Segment Open

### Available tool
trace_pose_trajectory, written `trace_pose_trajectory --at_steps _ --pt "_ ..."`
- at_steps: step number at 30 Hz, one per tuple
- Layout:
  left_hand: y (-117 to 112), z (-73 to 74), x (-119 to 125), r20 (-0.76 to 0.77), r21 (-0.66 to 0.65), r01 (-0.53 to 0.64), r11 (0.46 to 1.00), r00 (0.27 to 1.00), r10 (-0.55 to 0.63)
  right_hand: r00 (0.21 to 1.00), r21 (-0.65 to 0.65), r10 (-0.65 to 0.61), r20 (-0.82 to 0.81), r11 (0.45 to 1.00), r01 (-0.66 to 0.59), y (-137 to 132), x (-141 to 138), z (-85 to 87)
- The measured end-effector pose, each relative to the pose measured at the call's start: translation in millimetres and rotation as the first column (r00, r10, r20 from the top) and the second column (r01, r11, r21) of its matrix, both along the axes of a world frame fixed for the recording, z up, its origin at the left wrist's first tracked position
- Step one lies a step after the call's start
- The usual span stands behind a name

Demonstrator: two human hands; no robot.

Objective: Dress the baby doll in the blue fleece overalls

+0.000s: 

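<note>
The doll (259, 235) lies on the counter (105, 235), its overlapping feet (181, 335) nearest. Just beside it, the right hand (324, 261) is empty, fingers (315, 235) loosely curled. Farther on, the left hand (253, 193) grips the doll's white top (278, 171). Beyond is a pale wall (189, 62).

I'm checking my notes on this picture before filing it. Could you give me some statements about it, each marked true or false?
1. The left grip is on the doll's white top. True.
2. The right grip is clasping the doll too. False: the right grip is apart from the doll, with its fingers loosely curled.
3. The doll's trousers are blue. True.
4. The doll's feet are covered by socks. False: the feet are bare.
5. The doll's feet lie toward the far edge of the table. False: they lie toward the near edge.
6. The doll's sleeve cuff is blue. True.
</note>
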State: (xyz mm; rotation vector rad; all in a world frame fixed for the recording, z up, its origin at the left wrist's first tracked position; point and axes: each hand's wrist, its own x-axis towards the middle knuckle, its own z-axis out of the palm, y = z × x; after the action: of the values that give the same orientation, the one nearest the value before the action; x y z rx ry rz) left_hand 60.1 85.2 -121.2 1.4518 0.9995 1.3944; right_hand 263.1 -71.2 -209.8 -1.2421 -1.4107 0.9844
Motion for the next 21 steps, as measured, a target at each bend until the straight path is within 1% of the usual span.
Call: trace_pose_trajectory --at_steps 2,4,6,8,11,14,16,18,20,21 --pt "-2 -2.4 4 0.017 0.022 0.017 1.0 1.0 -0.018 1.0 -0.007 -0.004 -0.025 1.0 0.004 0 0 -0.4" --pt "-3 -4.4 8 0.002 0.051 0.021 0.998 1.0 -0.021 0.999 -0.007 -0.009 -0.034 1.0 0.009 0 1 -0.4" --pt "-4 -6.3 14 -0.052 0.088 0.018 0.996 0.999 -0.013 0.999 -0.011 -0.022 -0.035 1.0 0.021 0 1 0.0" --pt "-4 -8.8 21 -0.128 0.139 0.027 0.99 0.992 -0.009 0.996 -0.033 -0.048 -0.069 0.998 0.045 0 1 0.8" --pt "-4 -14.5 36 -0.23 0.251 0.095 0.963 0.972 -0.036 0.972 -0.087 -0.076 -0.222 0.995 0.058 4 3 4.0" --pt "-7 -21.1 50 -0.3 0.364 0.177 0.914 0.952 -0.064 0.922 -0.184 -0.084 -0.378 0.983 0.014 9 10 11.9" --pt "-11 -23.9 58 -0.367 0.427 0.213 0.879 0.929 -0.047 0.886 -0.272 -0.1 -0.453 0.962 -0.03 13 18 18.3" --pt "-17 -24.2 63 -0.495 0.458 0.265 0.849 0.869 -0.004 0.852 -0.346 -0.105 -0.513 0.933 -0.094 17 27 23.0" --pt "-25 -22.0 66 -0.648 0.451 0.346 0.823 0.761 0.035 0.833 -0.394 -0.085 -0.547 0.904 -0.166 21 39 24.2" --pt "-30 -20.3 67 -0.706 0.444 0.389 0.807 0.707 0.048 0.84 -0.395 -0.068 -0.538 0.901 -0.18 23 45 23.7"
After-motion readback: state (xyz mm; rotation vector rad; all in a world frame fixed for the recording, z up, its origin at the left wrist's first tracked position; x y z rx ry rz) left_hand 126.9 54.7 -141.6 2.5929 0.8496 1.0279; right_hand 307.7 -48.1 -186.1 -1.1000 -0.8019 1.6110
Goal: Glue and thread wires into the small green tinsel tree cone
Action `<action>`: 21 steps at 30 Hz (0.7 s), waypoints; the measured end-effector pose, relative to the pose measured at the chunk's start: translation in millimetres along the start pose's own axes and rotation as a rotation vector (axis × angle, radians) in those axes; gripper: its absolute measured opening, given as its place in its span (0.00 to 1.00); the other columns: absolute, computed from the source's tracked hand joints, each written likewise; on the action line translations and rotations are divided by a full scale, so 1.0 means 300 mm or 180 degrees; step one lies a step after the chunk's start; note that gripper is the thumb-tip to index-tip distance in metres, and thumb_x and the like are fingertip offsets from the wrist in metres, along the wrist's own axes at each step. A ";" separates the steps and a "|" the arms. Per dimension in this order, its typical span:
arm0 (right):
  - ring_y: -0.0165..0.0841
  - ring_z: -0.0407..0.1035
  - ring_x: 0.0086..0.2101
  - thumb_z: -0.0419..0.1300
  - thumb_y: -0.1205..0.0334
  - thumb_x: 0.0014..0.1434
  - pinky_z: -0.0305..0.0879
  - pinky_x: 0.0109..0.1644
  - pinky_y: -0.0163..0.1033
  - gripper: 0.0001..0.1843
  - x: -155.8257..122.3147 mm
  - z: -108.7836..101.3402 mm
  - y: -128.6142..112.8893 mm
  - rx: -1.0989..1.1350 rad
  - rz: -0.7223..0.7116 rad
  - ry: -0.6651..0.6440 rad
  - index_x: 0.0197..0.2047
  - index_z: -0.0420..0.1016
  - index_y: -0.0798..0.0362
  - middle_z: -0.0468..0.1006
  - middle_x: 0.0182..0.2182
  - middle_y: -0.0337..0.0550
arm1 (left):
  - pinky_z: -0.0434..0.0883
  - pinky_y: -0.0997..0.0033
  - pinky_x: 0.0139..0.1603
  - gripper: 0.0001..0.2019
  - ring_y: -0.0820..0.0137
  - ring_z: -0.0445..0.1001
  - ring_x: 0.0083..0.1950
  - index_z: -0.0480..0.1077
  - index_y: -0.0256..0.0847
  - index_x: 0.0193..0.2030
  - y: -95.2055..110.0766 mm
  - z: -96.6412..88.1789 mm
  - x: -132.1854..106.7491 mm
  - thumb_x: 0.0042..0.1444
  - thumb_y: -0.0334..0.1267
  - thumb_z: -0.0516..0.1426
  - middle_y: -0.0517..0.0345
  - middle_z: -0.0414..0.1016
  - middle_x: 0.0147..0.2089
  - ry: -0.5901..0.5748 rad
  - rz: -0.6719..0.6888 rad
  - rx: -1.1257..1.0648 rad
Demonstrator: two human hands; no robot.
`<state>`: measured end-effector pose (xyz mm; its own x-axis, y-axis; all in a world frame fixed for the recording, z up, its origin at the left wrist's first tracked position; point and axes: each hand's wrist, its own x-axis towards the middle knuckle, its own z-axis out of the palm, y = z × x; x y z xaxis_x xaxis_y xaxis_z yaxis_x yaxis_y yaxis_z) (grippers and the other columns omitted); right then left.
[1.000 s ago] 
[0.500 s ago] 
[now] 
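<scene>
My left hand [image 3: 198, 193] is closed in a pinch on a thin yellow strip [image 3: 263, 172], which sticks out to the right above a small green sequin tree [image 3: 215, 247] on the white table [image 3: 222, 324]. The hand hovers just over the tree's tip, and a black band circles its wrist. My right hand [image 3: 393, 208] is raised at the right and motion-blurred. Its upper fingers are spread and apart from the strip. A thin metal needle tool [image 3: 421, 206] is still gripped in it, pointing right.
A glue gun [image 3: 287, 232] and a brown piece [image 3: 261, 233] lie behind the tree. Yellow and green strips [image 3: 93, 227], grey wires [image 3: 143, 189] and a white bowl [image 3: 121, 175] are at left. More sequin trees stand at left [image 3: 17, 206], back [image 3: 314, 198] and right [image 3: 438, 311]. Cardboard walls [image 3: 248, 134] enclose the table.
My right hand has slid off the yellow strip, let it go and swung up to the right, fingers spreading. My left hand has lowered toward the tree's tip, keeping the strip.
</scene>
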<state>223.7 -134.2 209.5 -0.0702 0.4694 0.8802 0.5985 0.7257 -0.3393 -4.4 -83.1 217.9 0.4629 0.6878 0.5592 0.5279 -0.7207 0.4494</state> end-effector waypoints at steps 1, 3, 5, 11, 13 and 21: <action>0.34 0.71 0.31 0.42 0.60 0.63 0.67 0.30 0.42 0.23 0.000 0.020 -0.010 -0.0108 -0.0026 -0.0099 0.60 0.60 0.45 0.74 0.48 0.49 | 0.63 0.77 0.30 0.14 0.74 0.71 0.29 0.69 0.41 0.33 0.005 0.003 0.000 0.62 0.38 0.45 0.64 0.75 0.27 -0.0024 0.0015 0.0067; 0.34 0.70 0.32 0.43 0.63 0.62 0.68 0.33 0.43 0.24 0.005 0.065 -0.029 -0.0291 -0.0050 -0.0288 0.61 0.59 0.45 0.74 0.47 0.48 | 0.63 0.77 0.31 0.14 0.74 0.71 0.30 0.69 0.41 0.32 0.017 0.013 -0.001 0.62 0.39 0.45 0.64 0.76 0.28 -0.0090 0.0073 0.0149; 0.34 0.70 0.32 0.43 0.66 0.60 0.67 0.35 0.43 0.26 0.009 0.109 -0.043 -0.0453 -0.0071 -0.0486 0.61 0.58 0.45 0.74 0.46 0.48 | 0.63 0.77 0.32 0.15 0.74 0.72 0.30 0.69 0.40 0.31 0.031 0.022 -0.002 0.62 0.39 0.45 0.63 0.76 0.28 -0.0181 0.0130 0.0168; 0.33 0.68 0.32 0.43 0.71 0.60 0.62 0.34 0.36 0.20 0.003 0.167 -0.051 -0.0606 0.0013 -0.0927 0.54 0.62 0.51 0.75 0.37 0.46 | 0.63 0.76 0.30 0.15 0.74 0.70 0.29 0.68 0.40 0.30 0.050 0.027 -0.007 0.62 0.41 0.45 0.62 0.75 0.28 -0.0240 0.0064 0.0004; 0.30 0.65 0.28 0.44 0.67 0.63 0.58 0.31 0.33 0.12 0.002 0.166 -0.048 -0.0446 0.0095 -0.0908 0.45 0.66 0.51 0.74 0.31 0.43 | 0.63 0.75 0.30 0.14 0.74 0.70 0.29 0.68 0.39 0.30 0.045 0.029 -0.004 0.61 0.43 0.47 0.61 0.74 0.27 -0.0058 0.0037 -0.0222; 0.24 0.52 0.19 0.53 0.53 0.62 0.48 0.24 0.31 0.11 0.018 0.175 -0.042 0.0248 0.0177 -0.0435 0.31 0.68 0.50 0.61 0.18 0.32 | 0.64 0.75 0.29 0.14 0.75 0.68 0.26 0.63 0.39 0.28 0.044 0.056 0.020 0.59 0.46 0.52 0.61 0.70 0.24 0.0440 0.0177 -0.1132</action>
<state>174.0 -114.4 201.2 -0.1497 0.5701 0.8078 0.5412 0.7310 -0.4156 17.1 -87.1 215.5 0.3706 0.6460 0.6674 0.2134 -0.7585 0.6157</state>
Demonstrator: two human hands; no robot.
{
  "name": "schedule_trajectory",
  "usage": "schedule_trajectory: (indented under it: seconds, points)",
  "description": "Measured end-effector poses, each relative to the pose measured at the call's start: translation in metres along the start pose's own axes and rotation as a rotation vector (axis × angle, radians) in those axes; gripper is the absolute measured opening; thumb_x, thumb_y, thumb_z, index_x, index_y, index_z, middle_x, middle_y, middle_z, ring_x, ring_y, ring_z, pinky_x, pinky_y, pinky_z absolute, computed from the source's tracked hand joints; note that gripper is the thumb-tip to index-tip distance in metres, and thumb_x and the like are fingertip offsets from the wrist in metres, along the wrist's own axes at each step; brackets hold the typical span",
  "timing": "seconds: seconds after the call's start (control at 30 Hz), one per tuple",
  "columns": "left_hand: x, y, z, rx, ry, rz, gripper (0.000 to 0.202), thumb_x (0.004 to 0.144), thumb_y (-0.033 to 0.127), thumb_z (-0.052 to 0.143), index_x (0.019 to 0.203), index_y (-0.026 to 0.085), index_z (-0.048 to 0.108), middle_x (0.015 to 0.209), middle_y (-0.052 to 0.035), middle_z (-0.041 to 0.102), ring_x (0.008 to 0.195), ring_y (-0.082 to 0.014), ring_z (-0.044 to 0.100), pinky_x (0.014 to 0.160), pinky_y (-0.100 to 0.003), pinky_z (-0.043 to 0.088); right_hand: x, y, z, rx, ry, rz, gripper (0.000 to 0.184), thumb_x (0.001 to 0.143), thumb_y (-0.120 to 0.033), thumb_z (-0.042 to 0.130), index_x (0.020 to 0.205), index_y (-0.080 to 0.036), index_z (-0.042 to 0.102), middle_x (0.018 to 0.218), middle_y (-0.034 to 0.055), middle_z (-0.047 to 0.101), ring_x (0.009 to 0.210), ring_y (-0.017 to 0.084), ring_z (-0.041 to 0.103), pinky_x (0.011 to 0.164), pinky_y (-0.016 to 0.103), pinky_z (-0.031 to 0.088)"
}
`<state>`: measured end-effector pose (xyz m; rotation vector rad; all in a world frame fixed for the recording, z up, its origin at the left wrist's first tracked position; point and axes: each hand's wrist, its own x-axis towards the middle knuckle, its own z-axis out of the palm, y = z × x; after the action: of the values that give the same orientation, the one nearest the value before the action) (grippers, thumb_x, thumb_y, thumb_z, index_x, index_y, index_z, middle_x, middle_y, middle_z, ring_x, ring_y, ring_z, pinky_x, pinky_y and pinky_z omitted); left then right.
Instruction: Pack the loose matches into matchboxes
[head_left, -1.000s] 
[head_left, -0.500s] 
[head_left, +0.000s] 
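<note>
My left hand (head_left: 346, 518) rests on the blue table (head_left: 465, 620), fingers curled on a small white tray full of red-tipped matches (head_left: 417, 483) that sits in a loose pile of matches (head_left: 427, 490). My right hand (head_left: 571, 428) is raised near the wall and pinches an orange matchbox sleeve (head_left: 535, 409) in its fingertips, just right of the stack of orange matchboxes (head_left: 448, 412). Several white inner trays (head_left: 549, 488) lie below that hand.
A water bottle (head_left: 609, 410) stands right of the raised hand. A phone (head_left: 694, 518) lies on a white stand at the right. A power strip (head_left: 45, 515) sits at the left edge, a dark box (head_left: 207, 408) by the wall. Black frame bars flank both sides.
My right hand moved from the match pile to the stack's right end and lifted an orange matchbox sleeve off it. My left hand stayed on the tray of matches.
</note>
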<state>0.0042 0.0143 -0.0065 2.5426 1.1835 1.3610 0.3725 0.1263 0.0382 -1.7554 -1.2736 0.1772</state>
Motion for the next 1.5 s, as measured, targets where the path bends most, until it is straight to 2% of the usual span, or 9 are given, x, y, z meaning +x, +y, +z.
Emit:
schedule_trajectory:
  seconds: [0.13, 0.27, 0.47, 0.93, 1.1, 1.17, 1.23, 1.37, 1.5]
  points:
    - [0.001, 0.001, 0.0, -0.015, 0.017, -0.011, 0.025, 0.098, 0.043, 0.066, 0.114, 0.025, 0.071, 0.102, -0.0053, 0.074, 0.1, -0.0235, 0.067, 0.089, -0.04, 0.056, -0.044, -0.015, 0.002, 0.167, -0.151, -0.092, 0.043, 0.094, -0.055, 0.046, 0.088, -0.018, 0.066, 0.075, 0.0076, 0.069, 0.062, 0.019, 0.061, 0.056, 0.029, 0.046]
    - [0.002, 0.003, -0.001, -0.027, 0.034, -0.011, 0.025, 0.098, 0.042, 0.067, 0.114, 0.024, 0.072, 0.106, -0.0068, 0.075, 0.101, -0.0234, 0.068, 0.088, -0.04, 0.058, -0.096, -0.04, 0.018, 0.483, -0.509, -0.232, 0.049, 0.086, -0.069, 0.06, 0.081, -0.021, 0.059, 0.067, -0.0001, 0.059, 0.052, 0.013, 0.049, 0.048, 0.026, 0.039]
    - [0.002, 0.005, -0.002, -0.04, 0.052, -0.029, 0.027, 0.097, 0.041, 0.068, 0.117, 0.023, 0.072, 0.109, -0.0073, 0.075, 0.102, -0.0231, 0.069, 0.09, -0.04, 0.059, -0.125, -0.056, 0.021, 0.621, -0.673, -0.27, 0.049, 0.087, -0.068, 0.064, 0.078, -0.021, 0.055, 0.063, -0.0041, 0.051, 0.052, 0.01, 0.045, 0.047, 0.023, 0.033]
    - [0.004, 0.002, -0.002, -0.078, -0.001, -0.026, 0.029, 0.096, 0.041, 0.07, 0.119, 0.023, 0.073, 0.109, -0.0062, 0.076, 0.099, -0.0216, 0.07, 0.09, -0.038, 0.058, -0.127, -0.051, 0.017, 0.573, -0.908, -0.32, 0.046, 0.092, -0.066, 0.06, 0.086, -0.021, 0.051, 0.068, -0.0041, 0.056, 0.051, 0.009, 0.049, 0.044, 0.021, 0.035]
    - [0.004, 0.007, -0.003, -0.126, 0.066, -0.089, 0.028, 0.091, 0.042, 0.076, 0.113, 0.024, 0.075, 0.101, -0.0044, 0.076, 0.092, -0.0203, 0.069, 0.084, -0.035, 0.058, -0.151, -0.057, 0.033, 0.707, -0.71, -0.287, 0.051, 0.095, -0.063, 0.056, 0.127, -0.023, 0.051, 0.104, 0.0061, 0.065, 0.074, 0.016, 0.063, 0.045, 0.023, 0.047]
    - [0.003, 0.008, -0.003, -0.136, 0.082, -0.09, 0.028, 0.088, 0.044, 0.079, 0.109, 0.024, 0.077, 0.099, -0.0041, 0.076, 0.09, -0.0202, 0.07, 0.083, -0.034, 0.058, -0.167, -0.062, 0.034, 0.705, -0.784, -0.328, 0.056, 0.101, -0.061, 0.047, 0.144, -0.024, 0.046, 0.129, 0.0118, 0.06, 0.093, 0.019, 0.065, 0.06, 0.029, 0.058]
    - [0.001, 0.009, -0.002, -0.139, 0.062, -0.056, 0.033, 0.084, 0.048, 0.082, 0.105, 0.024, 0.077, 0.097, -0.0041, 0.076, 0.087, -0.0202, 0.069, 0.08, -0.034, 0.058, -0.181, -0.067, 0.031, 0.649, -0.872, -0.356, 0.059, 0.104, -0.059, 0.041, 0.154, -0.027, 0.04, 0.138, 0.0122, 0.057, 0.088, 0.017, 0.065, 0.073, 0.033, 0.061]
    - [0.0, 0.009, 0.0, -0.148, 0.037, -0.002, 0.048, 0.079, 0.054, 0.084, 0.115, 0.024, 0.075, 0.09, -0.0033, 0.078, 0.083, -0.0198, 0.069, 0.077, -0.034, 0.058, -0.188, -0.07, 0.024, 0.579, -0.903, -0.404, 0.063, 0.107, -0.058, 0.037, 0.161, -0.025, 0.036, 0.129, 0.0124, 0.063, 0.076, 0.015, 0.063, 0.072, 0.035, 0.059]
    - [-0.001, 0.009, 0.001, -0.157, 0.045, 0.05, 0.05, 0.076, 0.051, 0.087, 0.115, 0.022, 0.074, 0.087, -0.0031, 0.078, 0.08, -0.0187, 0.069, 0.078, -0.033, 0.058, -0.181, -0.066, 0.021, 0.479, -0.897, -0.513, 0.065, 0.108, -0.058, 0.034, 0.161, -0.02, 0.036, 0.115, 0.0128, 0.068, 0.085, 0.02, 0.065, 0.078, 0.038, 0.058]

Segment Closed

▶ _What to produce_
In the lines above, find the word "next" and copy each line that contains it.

▶ _Exercise response_
Motion for the next 21 steps, as measured, a target at each bend until the straight path is within 1% of the usual span.
Motion for the next 1.5 s, as measured, targets where the path bends most, until it is straight to 2% of the usual span, or 9 are given, x, y, z meaning +x, +y, +z.

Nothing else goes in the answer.